To facilitate operation of the air motor 4 a liquid under pressure may be employed instead of the air. In this case a return conduit is needed for the released liquid; however, this conduit is unnecessary with compression or rarefied air, because the exhaust from the chamber 24, that is the pressure compensation, goes directly into the atmosphere.

Possible exhaust or air compensating noises may be reduced to an inaudible minimum in a simple manner by known sound absorbing means, such as for instance, particular materials with a large porous surface.

It is preferred if not essential that a special device, such as a compressor or vacuum pump produce the pressure means and that the pump be kept separate from the source for the air supplied to the organ.

The three-way valve is set in such a manner, when compressed air is used, that when the piston activates the respective slide, the pressure fluid can engage the piston in the pressure cylinder, whereupon the restoring force is created preferably by compression of a spring. in order to close the slide, the three-way valve is set in such a manner that the pressure cylinder forms a connection with the atmosphere.

Due to the excess pressure, the pressure fluid escapes into the atmosphere, readying the device for subsequent closing.

At negative pressure, on the other hand, there is a pressure compensation with the atmosphere so that the restoring force, such as the spring becomes effective and closes the slide.

The work piston 9 may either be a single acting piston with a restoring force, preferably in the form of the spring 15, or be a double acting piston. For a double acting piston, the supply valves to the two chambers, namely one on each side of the piston must be adjusted in a way that the pressure fluid may operate alternately upon either side of the piston.
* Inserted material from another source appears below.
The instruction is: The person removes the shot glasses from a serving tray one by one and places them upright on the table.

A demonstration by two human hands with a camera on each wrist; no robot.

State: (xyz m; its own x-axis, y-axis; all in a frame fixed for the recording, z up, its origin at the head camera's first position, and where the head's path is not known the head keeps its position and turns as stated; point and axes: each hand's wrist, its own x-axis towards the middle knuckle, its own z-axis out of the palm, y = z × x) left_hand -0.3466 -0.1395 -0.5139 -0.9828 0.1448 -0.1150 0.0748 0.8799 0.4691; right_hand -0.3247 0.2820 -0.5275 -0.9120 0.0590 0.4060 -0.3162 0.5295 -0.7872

Thus, when the piston proceeds in one direction, the slides 3 are activated, and upon reversing, the piston travels in the opposite direction and again closes the slides 3. In this instance the control element is preferably a four-way valve accomplishing the following: connection of the pressure fluid to one chamber; and from the latter selectively to the atmosphere; and connection between the second chamber and the atmosphere.

The adjustment of either the three-way valve 19 or a fourway valve into the various flow paths can be achieved with optional standardizing agents. The valves, preferably magnetic, are activated or controlled, as indicated before, from the action table by means of double stop switches.
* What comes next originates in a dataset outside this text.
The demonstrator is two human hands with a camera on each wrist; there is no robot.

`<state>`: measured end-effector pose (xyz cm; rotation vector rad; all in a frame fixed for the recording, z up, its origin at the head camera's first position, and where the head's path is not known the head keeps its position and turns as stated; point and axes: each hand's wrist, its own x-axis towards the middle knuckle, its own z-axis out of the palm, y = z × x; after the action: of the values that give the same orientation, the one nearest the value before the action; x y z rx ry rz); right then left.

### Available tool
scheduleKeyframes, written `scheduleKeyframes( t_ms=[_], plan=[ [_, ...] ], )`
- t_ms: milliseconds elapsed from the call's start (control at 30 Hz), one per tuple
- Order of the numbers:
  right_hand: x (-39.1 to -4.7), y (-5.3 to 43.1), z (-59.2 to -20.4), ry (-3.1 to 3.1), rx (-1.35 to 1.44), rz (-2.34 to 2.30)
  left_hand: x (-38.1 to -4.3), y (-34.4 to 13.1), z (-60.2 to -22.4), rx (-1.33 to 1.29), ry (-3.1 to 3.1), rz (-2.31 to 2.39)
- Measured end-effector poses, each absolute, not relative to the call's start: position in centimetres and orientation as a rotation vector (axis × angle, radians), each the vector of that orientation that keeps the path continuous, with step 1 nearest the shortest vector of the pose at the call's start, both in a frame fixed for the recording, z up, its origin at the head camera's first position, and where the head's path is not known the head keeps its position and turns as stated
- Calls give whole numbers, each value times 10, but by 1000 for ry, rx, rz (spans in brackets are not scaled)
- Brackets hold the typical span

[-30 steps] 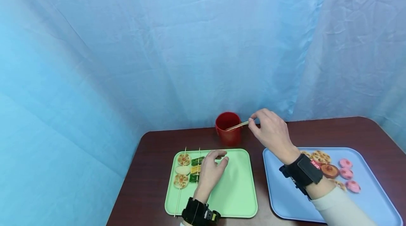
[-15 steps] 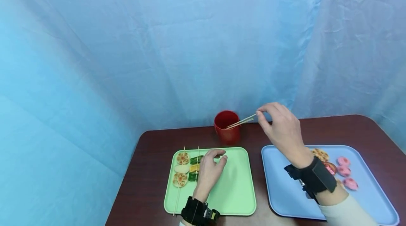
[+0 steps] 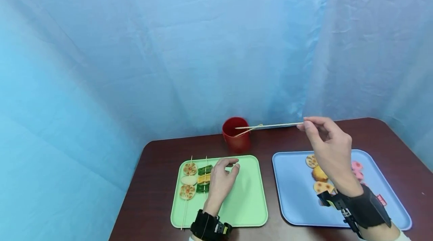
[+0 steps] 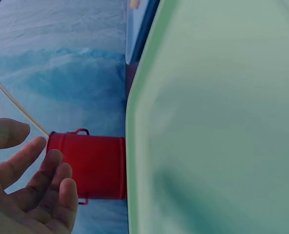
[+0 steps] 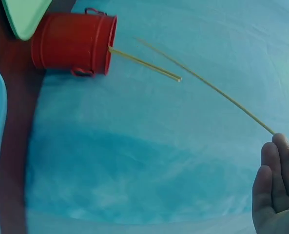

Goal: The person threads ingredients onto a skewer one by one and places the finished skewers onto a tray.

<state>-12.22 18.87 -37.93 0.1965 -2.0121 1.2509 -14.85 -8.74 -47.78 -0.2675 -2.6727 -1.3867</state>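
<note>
My right hand [image 3: 329,147] pinches one end of a thin wooden skewer [image 3: 277,125] between thumb and fingertips, high above the back of the blue tray. In the right wrist view the whole bare skewer [image 5: 207,84] slants free of the red cup [image 5: 73,43]. Other skewers [image 5: 146,65] lean out of that cup's mouth. My left hand [image 3: 221,181] hovers over the green tray [image 3: 248,199], its fingers loosely bent and holding nothing. Left of it lie two loaded skewers, one with lotus root slices [image 3: 187,192] around a pale slice, one with green and yellow pieces [image 3: 204,179].
On the blue tray [image 3: 294,199] at the right are several food pieces, among them lotus slices, a brown-yellow piece [image 3: 319,173] and pink pieces [image 3: 357,165], partly behind my right arm. A blue curtain [image 3: 203,64] hangs behind the dark wooden table [image 3: 155,169].
My right hand has moved right, drawing one skewer out of the red cup while the others stay in it. My left hand keeps its place over the green tray.
</note>
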Motion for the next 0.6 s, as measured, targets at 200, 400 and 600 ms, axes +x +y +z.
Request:
scheduleKeyframes(
  t_ms=[200, 400, 600],
  plan=[
    [-111, 190, -398, -2085, 95, 1544, -144, -83, -468, -325, -2566, -1573],
    [-106, 174, -422, -2102, 43, 1880, -134, -69, -453, -481, -2240, -2169],
    [-107, 147, -441, -2015, 52, 2204, -128, -57, -442, -411, -1885, -2614]
  ],
)
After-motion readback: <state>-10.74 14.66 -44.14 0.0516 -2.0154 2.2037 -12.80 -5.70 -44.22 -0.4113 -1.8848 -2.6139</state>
Certain of the advantages of the invention have already been herein referred to. It may be useful, however, to allude particularly at this point to the fact that the pressure means for the activation of the slides are separate and independent from the air for sounding the organ pipes, thereby obviating any interference with the sound.

2. The air motors are very small, and thus space saving.

3. They produce little heat, work free of lubrication and attendance and are practically noiseless.

4. Their simplicity facilitates easy mounting by a layman.

5. Additionally they function well under extremes in climatic and atmospheric conditions due to their lack of sensitive parts.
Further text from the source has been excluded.